Noideaatall · 17/01/2022 14:26

Seems trivial but it was the attitude behind it. He got me a Christmas subscription present of a small box of chocolates - addressed to himself. First box arrived on my only lie in for ages. I do all the night wakings, worth another thread right there. I got up to answer the door but was grumpy I admit. He opened it later and saw what it was. Then left it for three days on the counter over the (hot) dishwasher. Then finally said "That's your present, I wanted to wait until you could be nice before I gave to it you." No thanks.

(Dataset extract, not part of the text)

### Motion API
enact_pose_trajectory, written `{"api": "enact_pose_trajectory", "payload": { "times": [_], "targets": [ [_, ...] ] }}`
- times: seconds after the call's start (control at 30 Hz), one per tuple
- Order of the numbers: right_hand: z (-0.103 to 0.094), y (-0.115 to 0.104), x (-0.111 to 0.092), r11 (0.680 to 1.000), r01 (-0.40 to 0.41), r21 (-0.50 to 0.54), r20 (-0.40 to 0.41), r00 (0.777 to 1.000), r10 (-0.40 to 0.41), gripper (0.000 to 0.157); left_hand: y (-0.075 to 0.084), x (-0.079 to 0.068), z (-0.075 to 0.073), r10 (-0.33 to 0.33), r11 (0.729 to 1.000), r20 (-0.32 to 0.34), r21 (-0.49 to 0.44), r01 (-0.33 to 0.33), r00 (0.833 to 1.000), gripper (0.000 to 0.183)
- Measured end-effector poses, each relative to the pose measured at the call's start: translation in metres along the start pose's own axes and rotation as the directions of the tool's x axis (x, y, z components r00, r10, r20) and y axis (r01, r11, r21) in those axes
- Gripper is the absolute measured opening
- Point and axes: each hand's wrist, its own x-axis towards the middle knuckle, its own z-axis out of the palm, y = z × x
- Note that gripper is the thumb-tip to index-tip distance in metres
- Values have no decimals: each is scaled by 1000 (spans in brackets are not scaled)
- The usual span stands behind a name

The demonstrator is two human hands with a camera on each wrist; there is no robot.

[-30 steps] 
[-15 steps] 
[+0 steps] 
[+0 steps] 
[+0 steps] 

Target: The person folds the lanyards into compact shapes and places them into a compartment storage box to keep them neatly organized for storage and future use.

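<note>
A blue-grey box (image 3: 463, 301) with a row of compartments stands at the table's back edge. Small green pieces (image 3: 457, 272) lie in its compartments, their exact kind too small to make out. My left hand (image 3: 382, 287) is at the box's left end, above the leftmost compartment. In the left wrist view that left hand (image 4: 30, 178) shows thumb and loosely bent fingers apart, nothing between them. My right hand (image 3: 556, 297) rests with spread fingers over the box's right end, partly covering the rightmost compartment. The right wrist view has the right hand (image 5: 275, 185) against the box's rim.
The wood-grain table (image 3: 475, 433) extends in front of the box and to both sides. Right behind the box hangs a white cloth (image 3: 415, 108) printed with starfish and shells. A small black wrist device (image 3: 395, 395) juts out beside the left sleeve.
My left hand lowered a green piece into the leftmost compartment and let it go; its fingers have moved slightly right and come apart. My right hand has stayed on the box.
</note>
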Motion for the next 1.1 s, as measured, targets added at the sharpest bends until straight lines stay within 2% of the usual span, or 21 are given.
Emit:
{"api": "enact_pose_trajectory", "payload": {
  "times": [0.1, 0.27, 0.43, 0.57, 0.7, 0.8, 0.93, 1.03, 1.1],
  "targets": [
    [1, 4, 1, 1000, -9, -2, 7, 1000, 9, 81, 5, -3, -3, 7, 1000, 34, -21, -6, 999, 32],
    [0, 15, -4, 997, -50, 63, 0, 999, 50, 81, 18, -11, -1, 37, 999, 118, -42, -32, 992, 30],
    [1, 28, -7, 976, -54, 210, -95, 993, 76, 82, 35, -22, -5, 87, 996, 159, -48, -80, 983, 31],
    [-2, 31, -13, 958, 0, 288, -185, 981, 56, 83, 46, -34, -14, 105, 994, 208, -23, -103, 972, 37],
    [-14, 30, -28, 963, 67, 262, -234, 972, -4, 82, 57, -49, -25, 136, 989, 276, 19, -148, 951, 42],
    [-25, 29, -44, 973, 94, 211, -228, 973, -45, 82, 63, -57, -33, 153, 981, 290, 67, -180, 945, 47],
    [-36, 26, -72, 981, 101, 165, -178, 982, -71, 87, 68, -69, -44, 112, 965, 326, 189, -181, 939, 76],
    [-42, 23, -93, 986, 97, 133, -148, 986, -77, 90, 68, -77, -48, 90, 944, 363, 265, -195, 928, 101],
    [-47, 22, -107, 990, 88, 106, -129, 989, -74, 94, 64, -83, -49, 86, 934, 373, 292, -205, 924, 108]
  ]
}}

JustGotToKeepOnKeepingOn · 17/01/2022 23:02

I had a blow out on the motorway. How I managed to get to the hard shoulder in one piece I'll never know (clearly my guardian angel was on duty that day). I rang home to get the phone number for the breakdown service to come and pick me up. He answered. I told him what happened. He said he didn't know the number and hung up.

I stood on the side of the motorway and knew it was over. I'd had financial abuse and silent treatment but as we had a baby I'd been trying to make it work. Standing on the side of the motorway knowing that he really didn't give a shit whether I'd been killed was just the nail in the coffin.

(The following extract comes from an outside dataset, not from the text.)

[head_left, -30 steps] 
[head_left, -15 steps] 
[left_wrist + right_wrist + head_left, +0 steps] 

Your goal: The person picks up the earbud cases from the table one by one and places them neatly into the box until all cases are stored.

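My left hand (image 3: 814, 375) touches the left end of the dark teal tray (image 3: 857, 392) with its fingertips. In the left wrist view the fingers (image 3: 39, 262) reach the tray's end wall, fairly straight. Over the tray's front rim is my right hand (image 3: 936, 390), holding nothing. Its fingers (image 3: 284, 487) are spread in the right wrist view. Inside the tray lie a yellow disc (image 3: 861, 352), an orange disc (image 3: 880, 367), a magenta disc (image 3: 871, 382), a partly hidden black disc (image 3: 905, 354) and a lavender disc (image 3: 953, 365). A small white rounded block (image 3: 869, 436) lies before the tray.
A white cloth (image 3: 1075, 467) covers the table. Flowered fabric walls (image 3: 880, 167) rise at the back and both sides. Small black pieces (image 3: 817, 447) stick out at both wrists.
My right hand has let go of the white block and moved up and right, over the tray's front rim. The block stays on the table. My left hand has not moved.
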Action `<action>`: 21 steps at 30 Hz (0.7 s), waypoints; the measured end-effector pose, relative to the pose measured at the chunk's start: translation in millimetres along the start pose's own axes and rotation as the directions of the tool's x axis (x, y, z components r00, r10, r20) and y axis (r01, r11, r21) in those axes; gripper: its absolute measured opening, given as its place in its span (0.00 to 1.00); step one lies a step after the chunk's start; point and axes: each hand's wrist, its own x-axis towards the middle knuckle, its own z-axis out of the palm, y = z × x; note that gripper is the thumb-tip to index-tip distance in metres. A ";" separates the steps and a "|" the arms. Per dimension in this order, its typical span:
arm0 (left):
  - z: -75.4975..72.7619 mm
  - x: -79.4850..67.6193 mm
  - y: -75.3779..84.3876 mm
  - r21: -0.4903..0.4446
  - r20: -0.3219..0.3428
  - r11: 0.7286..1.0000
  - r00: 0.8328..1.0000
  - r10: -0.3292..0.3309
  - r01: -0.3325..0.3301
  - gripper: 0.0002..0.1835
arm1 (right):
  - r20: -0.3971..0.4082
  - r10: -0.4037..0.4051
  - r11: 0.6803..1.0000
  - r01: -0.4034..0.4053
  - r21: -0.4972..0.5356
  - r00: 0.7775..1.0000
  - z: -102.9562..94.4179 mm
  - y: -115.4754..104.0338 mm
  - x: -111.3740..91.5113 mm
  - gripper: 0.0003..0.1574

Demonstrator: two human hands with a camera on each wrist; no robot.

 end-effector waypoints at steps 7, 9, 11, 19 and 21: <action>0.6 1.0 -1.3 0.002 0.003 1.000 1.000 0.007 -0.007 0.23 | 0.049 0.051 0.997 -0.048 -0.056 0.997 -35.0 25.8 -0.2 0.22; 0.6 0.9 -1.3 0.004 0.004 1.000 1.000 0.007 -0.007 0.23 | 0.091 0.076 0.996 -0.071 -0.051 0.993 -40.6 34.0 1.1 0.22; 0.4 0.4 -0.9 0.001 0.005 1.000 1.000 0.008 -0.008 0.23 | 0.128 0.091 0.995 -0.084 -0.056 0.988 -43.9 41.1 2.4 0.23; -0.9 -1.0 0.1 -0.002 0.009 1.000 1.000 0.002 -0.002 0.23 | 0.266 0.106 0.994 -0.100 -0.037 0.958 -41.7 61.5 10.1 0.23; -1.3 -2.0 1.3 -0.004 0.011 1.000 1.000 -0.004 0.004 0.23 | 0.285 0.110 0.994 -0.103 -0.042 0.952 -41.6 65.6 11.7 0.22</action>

I phoned a friend who helped me get the breakdown service sorted. As I waited I cried. But they were weird tears. It was like I'd had an epiphany.

I got rid within weeks. That was 10 years ago. Been single ever since. But very happy. And I always carry the breakdown service number in my wallet Wink

ImJustMadAboutSaffron · 30/04/2022 09:07

Itwasoverwhen · 22/05/2021 14:25

We went camping, there was a huge storm, he packed up his car and left me with 3 children, a huge tent to take down and everything still to pack in the lashing rain and wind because 'his stuff was packed'. I was still there an hour later and a man from a neighbouring tent couldn't even believe he had gone and just left me to struggle on my own.

Your turn...

Is he Lee Mack?

Ejaculate888 · 02/05/2022 08:15

At my father's funeral. Having played the grieving daughter-in-law in public, we left. No sooner had I closed the car's passenger door, she turned to me and said "Did he leave you any money?". I went hot, cold, and then numb, planning my escape (which was incredibly difficult, given, ironically, her family's considerable wealth and her coercive and controlling behaviours). Managed to, albeit with a lot of help.